AMENDED AND RESTATED
CHANGE OF CONTROL AGREEMENT
This Agreement is made and entered into as of the 15th day of November, 2010 (the Effective Date) by and between Bonalyn J. Hartley (the Employee) of Merrimack, New Hampshire and Pennichuck Corporation (the Corporation), a New Hampshire corporation with principal offices in Merrimack, New Hampshire.
WHEREAS, the Corporation and the Employee are each party to that certain Change of Control Agreement dated as of October 25, 2006, and amended by the first and second amendments thereto (the CIC Agreement); and
WHEREAS, the Corporation and the Employee wish to amend certain provisions of such CIC Agreement and to restate, in its entirety, the CIC Agreement, as so amended.
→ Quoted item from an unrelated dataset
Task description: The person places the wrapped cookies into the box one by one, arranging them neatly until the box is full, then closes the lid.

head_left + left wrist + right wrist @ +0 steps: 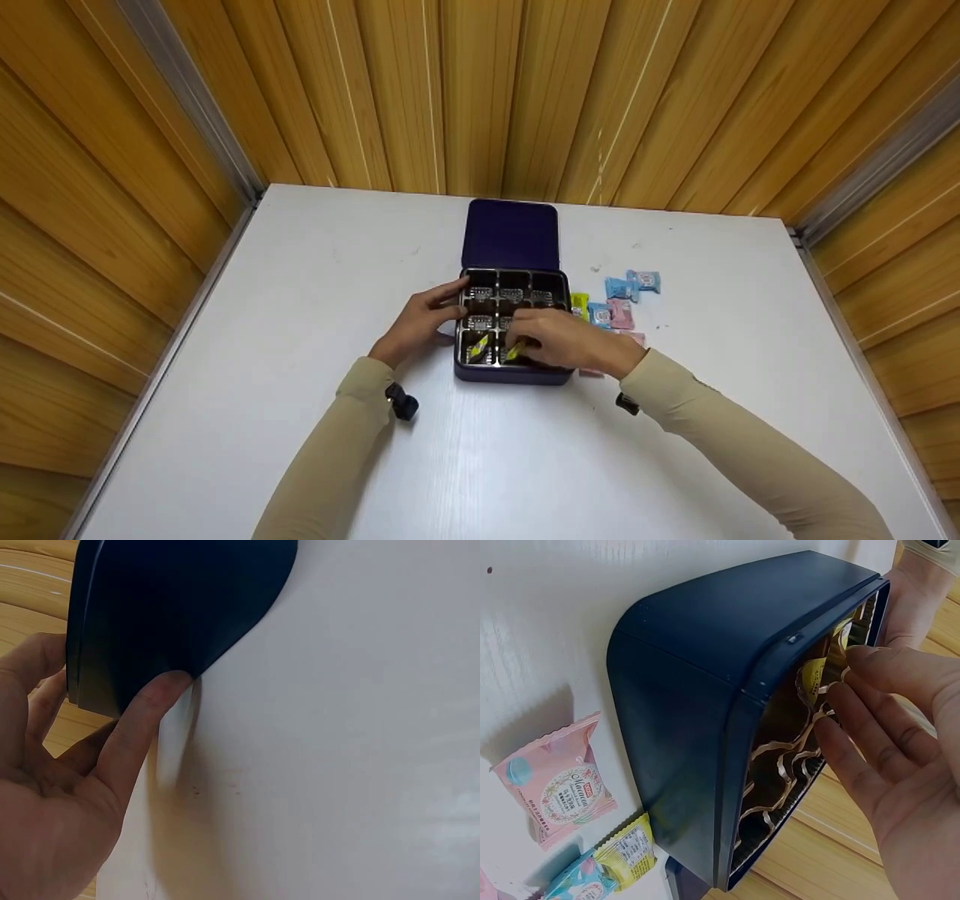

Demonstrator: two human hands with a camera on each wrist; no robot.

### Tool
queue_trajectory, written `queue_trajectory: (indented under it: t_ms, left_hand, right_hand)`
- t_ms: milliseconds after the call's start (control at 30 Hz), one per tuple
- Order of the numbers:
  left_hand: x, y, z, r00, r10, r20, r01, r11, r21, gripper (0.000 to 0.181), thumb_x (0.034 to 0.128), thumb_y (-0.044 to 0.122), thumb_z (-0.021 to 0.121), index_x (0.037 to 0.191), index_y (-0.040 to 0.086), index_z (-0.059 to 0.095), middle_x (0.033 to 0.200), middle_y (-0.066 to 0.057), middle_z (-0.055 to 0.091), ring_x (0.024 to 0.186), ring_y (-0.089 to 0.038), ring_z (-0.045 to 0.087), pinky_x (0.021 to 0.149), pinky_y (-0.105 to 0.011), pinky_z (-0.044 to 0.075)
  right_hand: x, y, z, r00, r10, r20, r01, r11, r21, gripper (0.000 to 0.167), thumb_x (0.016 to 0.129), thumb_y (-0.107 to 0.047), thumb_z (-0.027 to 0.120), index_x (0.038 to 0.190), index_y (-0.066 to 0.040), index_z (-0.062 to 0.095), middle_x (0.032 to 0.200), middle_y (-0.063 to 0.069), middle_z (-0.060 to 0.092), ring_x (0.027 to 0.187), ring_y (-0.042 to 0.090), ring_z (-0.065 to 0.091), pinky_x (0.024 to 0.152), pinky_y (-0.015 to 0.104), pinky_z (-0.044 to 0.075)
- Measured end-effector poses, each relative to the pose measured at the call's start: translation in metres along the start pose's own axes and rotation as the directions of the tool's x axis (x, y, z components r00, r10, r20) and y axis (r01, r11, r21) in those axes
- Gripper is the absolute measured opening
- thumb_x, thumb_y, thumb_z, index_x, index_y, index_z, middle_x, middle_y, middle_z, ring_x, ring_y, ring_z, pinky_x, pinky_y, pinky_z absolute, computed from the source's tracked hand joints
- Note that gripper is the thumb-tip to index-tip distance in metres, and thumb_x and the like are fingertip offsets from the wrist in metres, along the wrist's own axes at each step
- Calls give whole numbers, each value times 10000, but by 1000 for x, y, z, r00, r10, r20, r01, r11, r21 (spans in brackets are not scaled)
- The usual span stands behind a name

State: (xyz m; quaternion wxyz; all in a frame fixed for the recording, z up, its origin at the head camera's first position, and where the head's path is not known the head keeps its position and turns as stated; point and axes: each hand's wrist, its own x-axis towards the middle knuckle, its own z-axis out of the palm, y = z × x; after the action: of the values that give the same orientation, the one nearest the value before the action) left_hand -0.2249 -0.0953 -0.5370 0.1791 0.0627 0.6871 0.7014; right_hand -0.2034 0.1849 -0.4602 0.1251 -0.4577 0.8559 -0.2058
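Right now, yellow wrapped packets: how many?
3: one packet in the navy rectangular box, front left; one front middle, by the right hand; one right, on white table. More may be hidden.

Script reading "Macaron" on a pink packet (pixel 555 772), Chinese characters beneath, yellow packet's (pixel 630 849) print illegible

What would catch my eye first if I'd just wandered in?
Probably the open dark-blue tin on the white table, its lid behind it. The right hand reaches inside, near yellow packets at the front, while the left hand touches the left edge. Pink and blue packets lie to the tin's right.
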Motion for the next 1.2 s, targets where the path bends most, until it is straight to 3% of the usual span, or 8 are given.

NOW THEREFORE, the Corporation and the Employee, in consideration of the terms and conditions set forth herein and other valuable consideration, receipt of which is hereby acknowledged, mutually covenant and agree as follows:
(a) The term of this Agreement shall be for the period commencing on the Effective Date and ending two (2) years from the Effective Date, unless the Employees employment is sooner terminated as provided in Article 6.1 hereof (the Term). On the first anniversary of the Effective Date and on each subsequent anniversary of the Effective Date, the Term of this Agreement shall automatically be extended for an additional one (1) year period, and the provisions hereof shall remain applicable for each such subsequent two-year period, unless either party gives written notice to the other, not later than each anniversary of the Effective Date, that the Corporation or the Employee does not concur in such extension.
(b) Notwithstanding the foregoing, in the event that there is a Change of Control (as that term is defined in Article 3 below), the Term of this Agreement will automatically be extended to two (2) years, beginning on the day on which the Change of Control occurs. Thereafter, this Agreement will be automatically extended as described in paragraph (a) of this Article 1.
PAYMENTS UPON CHANGE OF CONTROL AND TERMINATION EVENT
The Corporation shall make payments to the Employee as provided for in Article 4 upon the occurrence of both a Change of Control of the Corporation and a Termination Event, as such terms are defined in Article 3.
(a) Base Amount shall mean the amount designated as such on Appendix A hereto, which Appendix A is incorporated herein by reference in its entirety and made a part hereof.
(b) Benefit Amount shall mean the amount designated as such on Appendix A hereto, which Appendix A is incorporated herein by reference in its entirety and made a part hereof.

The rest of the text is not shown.